Autonomous Log Collector and Observer
Project description
ALCO - Autonomous Log Collector and Observer
============================================
[![PyPI version](https://badge.fury.io/py/alco.svg)](http://badge.fury.io/py/alco)
What's the problem
------------------
There is a widely used stack of technologies for parsing, collecting and
analysing logs - [ELK Stack](https://www.elastic.co/products).
It has very functional web interface, search cluster and a log transformation tool.
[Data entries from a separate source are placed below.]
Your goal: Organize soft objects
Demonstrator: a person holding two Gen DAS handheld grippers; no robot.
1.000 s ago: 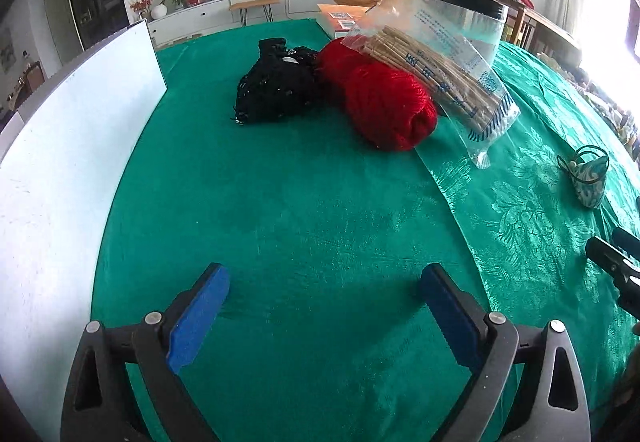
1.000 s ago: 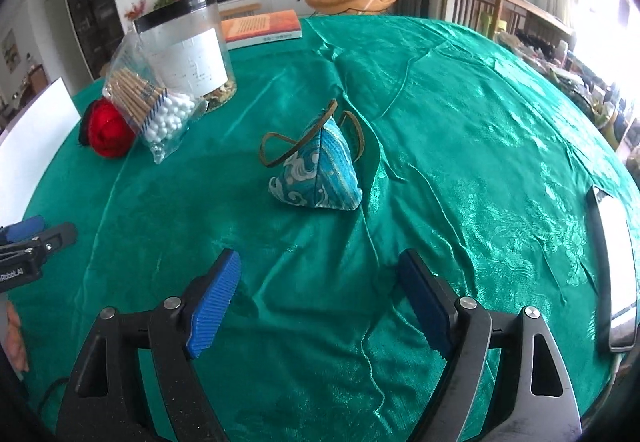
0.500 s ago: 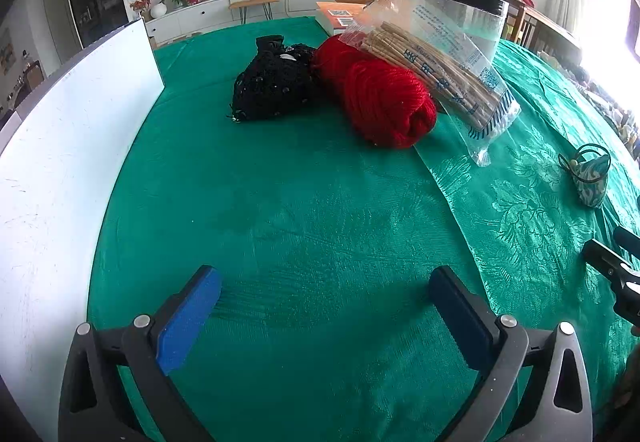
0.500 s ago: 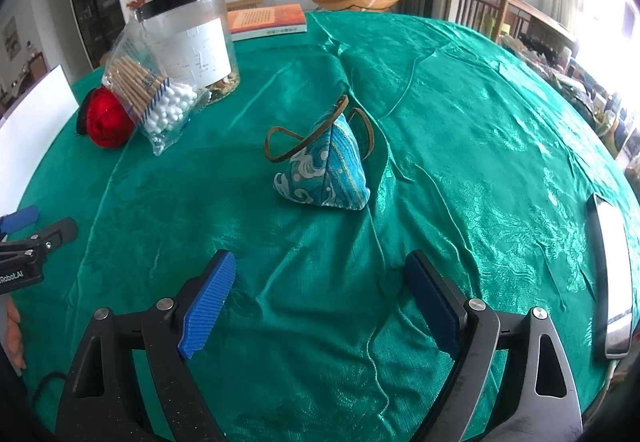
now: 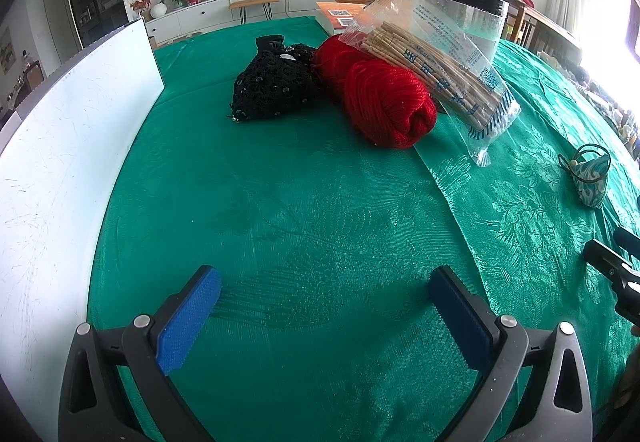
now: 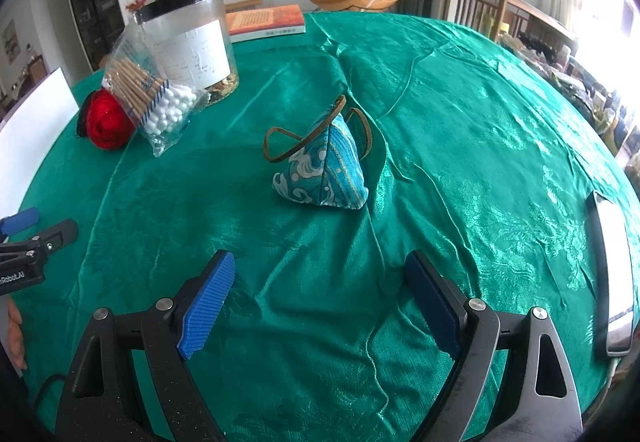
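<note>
Green damask tablecloth (image 5: pixel 320 210) covers the whole table. White board (image 5: pixel 68 146) stands upright along its left edge.

Clear round jar (image 6: pixel 188 42), black lid, white paper label facing the right wrist camera; print too small to read. Orange-covered book (image 6: pixel 266 22) lies behind it; cover text unreadable.

Soft objects: black knitted item (image 5: pixel 272 86) and red yarn ball (image 5: pixel 386 102) touch side by side, far centre of the left wrist view. Plastic bag of wooden-stick cotton swabs (image 5: pixel 448 66) leans on the yarn and against the jar; blue printing and a QR-type code on the bag, characters not legible. Blue patterned triangular pouch (image 6: pixel 324 170) with brown cord loop sits apart, mid-cloth, ahead of the right gripper.

Phone-like slab (image 6: pixel 612 274) lies at the right table edge.

Left gripper (image 5: pixel 324 302): jaws have just been opening, now spread wide, nothing between the pads. Its side shows partial lettering "Robot.AI" in the right wrist view.

Right gripper (image 6: pixel 320 294): jaws have just been opening, wide apart, empty, over bare cloth.
</note>
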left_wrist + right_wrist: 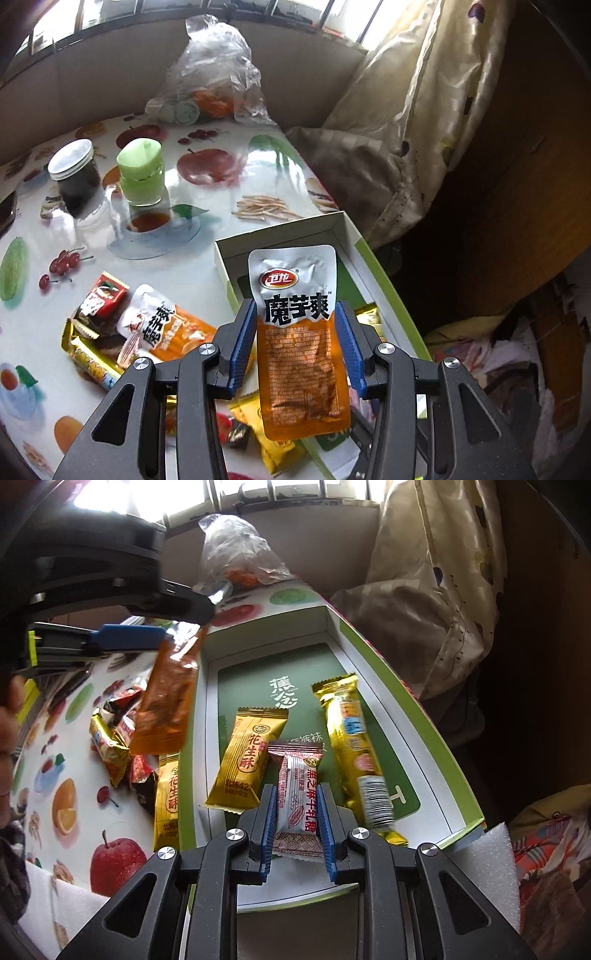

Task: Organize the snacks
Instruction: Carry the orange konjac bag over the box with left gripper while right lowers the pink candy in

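My left gripper (295, 325) clamps an orange-and-silver konjac snack pouch (299, 332), hanging above the box (369, 653) edge. My right gripper (295, 808) is pinched on a white-and-red nougat candy (297, 794) inside the box, beside a peanut-crisp candy (247, 757) and gold bar (351, 738). Loose snacks (107, 325) crowd the table (221, 192).

My fruit-print table (207, 166) carried a dark jar (75, 177), a green-lidded jar (142, 173), loose snacks (110, 325) and the open box (207, 709).
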### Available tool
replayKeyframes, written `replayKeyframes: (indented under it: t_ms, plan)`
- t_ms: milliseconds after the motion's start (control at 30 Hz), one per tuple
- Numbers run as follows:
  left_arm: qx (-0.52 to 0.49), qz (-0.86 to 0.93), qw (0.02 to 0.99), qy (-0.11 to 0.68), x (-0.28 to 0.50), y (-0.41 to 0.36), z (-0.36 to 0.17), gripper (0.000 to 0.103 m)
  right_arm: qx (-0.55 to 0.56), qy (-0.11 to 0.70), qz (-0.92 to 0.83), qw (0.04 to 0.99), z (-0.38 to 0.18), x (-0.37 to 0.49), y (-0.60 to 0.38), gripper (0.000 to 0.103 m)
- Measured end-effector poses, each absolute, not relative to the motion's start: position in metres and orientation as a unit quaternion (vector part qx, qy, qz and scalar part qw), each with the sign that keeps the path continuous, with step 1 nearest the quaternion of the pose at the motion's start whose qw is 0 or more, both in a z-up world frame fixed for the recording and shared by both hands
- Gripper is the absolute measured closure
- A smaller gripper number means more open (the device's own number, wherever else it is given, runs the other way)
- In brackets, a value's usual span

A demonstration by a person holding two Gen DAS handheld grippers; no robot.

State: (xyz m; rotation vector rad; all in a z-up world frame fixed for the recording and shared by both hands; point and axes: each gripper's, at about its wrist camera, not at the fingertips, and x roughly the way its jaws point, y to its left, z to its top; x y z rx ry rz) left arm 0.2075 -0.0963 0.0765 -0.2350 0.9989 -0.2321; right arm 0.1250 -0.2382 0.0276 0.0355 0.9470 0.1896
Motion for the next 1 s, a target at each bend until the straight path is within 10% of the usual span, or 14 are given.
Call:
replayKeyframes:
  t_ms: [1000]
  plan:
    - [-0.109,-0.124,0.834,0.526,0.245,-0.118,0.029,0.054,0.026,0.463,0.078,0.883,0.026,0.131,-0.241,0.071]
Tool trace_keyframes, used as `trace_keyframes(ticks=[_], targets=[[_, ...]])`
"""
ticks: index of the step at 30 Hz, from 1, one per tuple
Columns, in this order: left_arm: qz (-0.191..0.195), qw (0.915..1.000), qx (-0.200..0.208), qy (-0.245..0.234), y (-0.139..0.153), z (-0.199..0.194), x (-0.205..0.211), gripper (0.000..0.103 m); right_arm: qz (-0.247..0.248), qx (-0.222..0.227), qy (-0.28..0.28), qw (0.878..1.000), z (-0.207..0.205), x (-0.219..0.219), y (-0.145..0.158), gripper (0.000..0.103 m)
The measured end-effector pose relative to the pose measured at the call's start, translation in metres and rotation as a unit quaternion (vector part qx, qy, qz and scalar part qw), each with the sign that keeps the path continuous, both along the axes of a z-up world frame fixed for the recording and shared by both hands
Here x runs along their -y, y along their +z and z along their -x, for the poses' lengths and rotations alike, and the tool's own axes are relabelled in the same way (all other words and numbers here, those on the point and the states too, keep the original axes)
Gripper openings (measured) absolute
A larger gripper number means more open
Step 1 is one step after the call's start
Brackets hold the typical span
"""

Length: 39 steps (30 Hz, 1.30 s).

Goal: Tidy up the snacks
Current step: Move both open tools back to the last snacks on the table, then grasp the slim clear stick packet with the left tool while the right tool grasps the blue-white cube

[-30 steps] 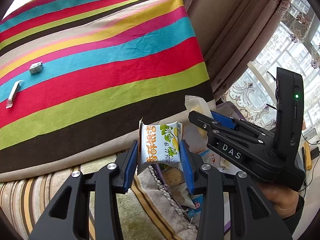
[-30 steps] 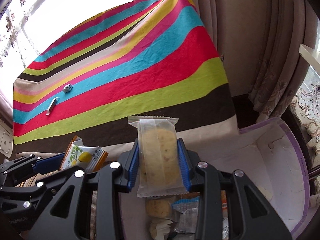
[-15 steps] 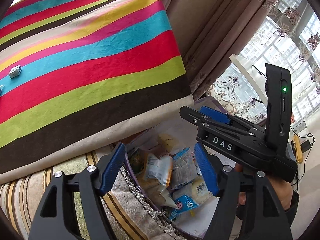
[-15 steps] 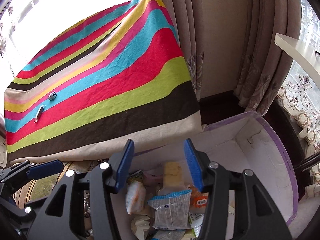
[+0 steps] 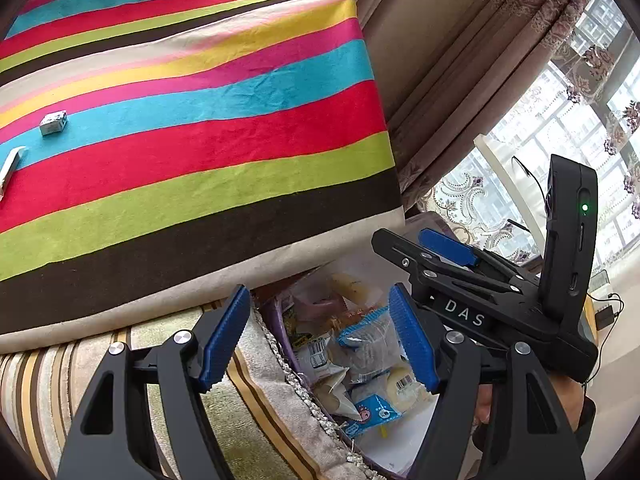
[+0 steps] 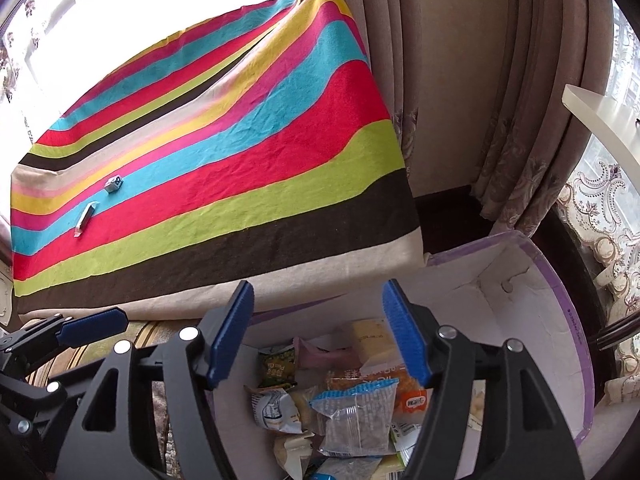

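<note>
The left gripper (image 5: 320,340) hung over the box (image 6: 560,292) of snacks low in the frame, its blue fingers (image 5: 224,340) spread apart with nothing between them; they had just been opening. The right gripper (image 6: 320,332) hovered over the same box, its fingers (image 6: 232,332) likewise apart and empty, having just been opening too. Below them, in the lower middle of both views, the snack packets (image 6: 352,412) lay heaped inside the white, purple-edged box: a clear packet with blue sealed ends (image 5: 368,344) on top, a small blue packet (image 5: 376,412) lower down, an orange one (image 6: 412,392) and a green one (image 6: 276,364) among them. The striped cloth (image 5: 180,140) covered the counter across the upper left of each frame. On it, toward the left edge, a small silver-wrapped cube (image 5: 53,123) and a thin white stick packet (image 5: 10,168) lay near each other, well apart from the box. Brown curtains (image 6: 500,100) hung at the upper right.
</note>
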<state>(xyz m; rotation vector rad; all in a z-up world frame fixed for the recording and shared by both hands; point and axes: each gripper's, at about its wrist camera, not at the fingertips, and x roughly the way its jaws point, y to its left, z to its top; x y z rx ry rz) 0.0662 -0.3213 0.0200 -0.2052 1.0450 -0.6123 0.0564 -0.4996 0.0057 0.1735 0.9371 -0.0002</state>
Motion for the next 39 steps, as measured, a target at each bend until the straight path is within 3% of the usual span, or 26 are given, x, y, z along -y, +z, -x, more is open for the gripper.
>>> trace_keyframes(ticks=[10,20,29,34,39], targets=[[0.017,0.9965,0.005,0.082,0.004,-0.022,-0.063,0.068,0.012,0.001,0.041,0.999,-0.006,-0.042,0.011,0.074],[0.011,0.9818,-0.003,0.190,-0.003,-0.054,-0.158,0.066,0.016,-0.005,0.100,0.995,-0.027,-0.113,0.012,0.076],[-0.061,0.9748,-0.001,0.214,-0.018,-0.094,-0.211,0.054,0.003,-0.002,0.112,0.994,-0.051,-0.160,0.012,0.077],[-0.115,0.9732,0.016,0.198,-0.024,-0.121,-0.221,0.043,0.006,-0.002,0.112,0.994,-0.066,-0.178,0.009,0.077],[-0.139,0.9738,0.017,0.179,-0.034,-0.139,-0.223,0.035,0.011,-0.005,0.117,0.993,-0.079,-0.193,0.008,0.077]])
Very cool, but:
* It's Java with well-known requirements for memory and CPUs
* It's ElasticSearch with it's requirements for disk space
* It's nodejs-based Logstash witch suddenly stops processing logs in some conditions.
* It's Kibana with very cool RICH interface which looses on all counts to `grep` and `less` in a task of log reading and searching.
Introducing ALCO
----------------
ALCO is a simple ELK analog which primary aim is to provide a online replacement for `grep` and `less`. Main features are:
* Django application for incident analysis in distributed systems
* schemeless full-text index with filtering and searching
* configurable log collection and rotation from RabbitMQ messaging server
* not a all-purpose monster
Technology stack
----------------
Let's trace log message path from some distributed system to ALCO web interface.
1. Python-based project calls `logger.debug()` method with text 'hello world'
2. At startup time [Logcollect](https://github.com/tumb1er/logcollect/) library automatically configures python logging (or even [Django](https://github.com/django/django/) and [Celery](https://github.com/celery/celery) one's) to send log messages to RabbitMQ server in JSON format readable both with ELK and ALCO projects.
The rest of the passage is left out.